Every line below from the one containing "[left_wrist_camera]" through the one containing "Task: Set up" is to be printed exactly, with the pictures omitted.

═══ Recorded data

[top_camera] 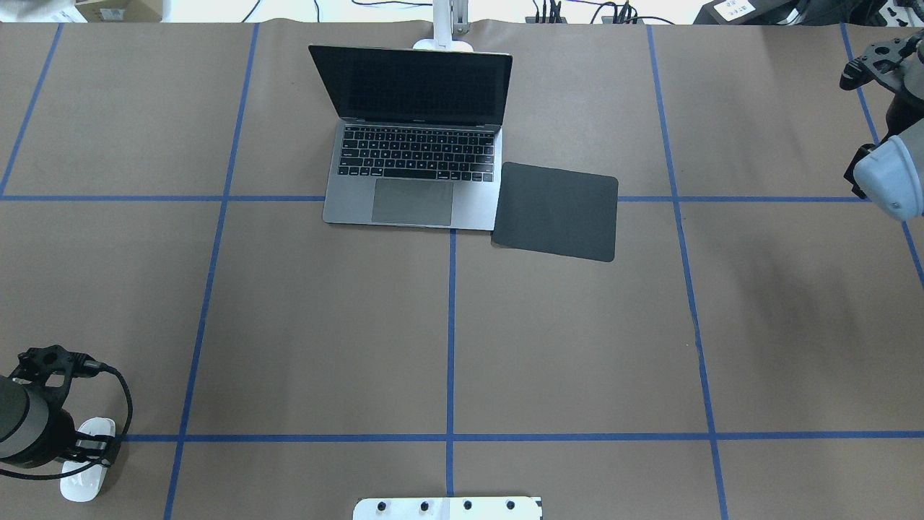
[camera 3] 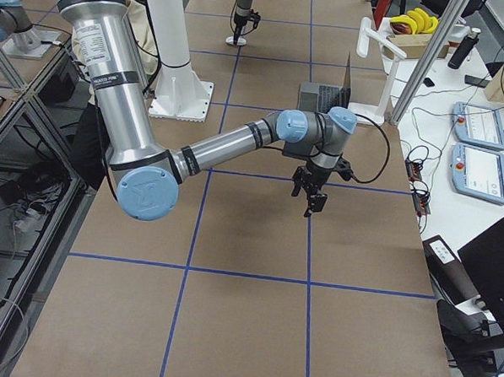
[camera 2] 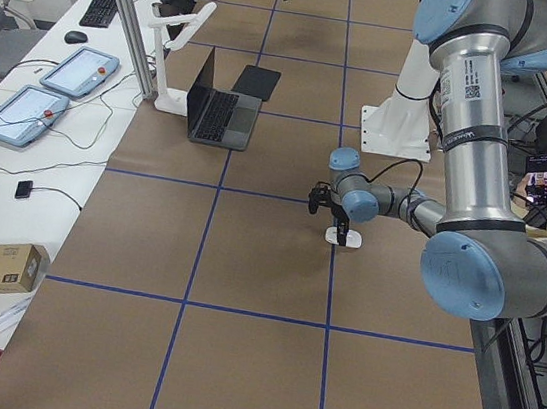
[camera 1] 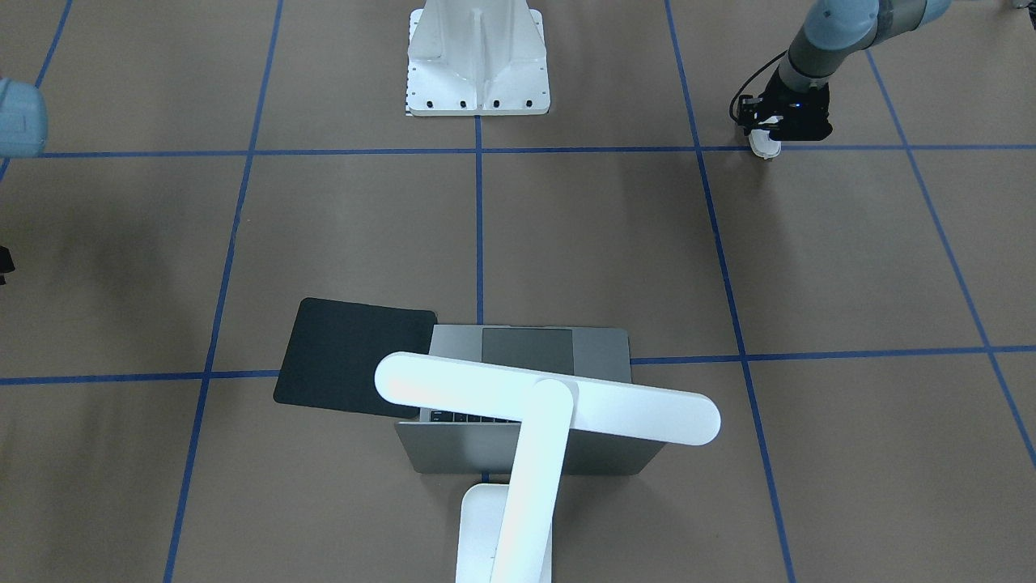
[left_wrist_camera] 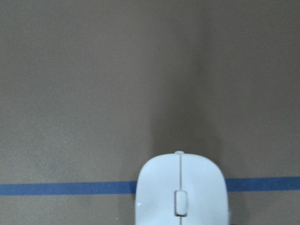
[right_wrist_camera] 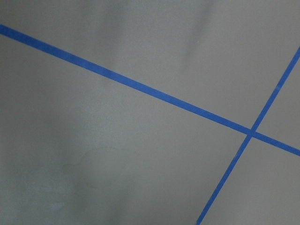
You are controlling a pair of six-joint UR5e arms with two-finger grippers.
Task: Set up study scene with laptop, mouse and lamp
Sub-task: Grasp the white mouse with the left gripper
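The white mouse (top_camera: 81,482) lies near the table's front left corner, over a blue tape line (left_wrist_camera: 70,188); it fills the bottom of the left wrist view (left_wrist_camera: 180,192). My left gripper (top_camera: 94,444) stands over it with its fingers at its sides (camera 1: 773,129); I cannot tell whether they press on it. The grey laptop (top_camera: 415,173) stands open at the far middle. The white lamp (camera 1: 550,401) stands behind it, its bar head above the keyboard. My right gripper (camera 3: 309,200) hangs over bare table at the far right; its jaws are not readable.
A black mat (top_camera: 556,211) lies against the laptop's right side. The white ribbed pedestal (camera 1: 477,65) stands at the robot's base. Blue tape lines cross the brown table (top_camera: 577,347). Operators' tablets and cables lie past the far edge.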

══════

Response to the exercise:
[left_wrist_camera] 
[right_wrist_camera] 
You are controlling a pair of six-joint UR5e arms with two-finger grippers.
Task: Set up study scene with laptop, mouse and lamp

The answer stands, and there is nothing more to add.